Front end helps industry through tough times – Editorial – drug store industry – Brief Article
Maybe I’m just cracking up from a couple of weeks of staring at Excel charts–hundreds of Excel charts. But I have to say that all the hours spent crunching the numbers that appear in this issue of Drug S tore News (see coverage beginning on page 35) leave me feeling pretty optimistic about the business at the front end of the store, certainly more optimistic than I felt 12 months ago.
One year ago, the country was staring down both barrels of a recession that no one wanted to talk about–no national economists, at least. Companies consolidated operations. Some shut down altogether. Either way, many consumers found themselves without a job. Money got tight. You had to believe that the American consumers were going to have to cut back. And they did. Consumers cut back on a lot of things. Ask department store executives and toy retailers what kind of year it was.
Drug chains got to find out just how recession-proof they were in 2001 and, looking back, it would seem that most weathered the storm rather favorably. The argument goes that there are some products the consumer just can’t live without, even when the economy goes south. Drug has a natural advantage, they say, because people always need toothpaste and aspirin; maintenance prescription customers still need their meds.
If that wasn’t enough insurance for them, the big chains all got more promotional last year. And if it put a hit on gross margins it seemed that was just the price you had to pay to do business in that kind of environment, because everybody did it. And it seems to have worked. The growth in the major departments of the store bears that out. Drug chains grew the business in HBC, GM and consumables at a rate almost double the average pace set across food, drug and mass outlets combined.
But if you look very carefully at the numbers for 2001, some very positive trends emerged last year and appear to be continuing through 2002–positive signs that suggest the future looks a lot brighter today than it did one year ago.
Perhaps most important, it has become clear that even when consumers might be a little short of cash, not only do they still find ways to buy the things they need, but they also find ways to buy the things they do not need but want, nonetheless. They will still pay extra for innovation.
Women spent more than $30 million to upgrade to Gillette’s Venus last year. You have to believe they had a razor to shave with before that.
Consumers spent more than $18 million on Listerine PocketPaks product’s first six months on the shelf. For fresh breath, they could have bought a pack of gum for as little as 25 cents.
The numbers also substantiate Max Factor’s lipstick index theory. When the economy was down, women still found a way to buy a new shade of lipstick as a lower cost alternative- to, say, buying a new outfit–for keeping up with the fashion world. Lipstick sales grew 6 percent last year in drug chains, far exceeding growth in every other segment of color cosmetics. And they bought the newer, higher ticket offerings like Lipfinity (Max Factor) and Outlast (L’Oreal), both of which finished among the top 10 highest growth categories in the store.

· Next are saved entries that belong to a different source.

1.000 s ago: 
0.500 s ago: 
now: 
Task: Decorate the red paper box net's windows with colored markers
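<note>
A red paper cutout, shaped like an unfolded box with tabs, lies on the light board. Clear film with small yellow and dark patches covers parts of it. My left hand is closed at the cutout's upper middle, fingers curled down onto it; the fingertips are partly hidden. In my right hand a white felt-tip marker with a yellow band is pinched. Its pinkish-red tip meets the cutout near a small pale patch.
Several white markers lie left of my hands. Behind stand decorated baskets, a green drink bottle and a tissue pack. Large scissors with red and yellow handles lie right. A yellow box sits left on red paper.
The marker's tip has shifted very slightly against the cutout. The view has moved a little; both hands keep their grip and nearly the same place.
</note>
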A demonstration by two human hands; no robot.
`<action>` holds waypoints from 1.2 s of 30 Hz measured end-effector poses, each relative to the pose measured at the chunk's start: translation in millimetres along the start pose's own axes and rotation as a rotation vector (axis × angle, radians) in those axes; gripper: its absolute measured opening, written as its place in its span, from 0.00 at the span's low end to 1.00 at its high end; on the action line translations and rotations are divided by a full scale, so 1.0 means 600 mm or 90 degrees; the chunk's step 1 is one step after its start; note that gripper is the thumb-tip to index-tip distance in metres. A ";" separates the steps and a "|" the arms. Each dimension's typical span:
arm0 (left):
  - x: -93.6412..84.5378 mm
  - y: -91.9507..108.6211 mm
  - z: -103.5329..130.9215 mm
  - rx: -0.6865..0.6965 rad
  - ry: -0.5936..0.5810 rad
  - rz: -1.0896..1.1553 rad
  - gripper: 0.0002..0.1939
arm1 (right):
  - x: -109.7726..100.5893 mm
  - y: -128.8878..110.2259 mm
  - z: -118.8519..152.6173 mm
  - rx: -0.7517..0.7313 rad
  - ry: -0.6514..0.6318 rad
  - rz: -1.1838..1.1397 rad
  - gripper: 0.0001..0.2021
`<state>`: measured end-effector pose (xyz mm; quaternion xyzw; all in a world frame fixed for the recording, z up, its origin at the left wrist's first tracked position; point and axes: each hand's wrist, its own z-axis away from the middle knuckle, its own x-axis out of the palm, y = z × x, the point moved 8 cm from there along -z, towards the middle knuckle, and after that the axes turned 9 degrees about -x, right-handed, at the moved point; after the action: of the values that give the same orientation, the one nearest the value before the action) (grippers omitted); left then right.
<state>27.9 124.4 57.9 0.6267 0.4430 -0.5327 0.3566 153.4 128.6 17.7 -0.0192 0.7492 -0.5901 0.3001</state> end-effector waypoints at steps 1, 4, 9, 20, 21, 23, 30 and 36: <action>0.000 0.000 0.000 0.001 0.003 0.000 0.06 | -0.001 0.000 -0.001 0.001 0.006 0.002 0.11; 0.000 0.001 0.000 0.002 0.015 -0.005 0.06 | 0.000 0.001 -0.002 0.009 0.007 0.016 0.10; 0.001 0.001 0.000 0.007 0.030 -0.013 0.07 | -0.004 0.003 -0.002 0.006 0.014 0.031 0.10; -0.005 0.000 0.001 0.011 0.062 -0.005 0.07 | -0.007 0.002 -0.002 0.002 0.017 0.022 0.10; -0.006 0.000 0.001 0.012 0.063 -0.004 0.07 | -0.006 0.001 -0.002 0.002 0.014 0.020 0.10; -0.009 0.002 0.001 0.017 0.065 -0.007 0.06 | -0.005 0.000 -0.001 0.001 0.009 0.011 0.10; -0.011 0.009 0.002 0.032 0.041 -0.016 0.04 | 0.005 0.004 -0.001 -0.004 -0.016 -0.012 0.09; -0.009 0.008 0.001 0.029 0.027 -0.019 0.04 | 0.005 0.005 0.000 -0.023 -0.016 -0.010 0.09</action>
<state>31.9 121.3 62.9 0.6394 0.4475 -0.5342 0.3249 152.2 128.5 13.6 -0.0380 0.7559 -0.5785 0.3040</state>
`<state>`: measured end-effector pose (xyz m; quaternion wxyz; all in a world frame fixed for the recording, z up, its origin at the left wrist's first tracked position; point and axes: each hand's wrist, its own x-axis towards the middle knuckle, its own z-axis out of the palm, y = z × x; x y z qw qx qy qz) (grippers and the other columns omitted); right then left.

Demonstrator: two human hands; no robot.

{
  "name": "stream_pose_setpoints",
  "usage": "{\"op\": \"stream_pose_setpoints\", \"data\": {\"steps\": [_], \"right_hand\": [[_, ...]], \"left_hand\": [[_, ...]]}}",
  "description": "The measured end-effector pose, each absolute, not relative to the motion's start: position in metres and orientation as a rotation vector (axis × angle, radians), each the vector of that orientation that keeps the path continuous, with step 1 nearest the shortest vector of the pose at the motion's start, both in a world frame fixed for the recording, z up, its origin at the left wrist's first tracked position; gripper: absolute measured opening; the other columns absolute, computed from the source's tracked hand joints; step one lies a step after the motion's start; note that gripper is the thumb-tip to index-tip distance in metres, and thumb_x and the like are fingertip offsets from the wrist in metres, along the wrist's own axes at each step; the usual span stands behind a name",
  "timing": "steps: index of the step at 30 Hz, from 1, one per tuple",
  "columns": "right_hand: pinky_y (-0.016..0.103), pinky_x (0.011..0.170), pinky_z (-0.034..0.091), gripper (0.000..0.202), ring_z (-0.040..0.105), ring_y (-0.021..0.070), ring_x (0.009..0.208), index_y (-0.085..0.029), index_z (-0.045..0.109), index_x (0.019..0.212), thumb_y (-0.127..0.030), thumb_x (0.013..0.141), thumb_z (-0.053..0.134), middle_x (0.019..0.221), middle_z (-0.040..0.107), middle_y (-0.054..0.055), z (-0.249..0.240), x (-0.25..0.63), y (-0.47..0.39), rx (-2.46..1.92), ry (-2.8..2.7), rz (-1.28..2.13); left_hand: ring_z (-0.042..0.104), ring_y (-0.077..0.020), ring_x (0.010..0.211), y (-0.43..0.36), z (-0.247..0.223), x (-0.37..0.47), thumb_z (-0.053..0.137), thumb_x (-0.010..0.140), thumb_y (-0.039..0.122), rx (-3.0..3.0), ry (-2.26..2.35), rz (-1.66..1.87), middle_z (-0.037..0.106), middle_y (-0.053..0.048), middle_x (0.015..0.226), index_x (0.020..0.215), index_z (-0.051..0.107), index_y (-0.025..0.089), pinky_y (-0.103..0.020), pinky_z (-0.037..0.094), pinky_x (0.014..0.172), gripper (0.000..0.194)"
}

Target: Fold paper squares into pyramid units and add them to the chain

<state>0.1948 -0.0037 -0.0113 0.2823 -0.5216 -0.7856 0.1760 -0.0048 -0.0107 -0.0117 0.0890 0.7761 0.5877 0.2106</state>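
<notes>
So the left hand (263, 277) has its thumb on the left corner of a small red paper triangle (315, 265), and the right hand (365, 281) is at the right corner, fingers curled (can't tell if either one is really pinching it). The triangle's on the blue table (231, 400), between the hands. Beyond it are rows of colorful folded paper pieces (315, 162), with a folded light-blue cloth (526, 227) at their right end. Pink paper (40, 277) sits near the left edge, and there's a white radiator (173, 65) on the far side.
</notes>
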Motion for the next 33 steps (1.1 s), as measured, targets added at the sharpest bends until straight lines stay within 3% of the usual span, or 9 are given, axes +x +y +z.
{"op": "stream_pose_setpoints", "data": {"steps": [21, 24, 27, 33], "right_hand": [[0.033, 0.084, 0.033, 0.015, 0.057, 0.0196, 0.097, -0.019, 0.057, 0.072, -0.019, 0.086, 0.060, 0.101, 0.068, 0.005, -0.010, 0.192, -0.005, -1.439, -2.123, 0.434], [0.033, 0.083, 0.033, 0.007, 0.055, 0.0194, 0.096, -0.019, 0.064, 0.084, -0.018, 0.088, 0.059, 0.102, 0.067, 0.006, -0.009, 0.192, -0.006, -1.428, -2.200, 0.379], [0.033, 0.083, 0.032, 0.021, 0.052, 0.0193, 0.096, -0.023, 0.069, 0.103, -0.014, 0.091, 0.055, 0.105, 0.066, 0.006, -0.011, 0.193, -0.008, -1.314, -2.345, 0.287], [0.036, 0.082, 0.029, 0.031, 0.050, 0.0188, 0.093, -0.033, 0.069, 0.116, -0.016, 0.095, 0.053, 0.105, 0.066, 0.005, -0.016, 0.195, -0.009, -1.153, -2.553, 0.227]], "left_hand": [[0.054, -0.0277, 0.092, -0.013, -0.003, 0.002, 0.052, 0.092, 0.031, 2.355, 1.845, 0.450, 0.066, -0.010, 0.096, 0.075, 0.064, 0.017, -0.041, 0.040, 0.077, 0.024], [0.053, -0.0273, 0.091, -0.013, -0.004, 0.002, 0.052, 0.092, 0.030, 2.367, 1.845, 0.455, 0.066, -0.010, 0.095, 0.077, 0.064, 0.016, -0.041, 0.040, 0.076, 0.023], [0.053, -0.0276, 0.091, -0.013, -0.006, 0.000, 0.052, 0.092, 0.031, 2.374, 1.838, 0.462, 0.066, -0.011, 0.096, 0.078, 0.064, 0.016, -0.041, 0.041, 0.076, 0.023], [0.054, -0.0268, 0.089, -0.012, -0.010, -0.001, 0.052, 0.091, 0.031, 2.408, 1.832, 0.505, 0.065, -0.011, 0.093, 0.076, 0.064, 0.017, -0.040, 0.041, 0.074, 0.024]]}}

And both segments of diet/weight loss were up, led by products such as Metabolife 356–the single-highest growth brand in 2001 in terms of incremental dollars–and he Hollywood Celebrity Diet, suggesting that consumers are once again willing to spend money for the “magic bullet” solution. Certainly, they could have saved a lot of money just cutting out the extra bread and the sweets and taking a jog around the block.
Again these are all trends that continue in 2002. And that makes me pretty optimistic about the future of the front end.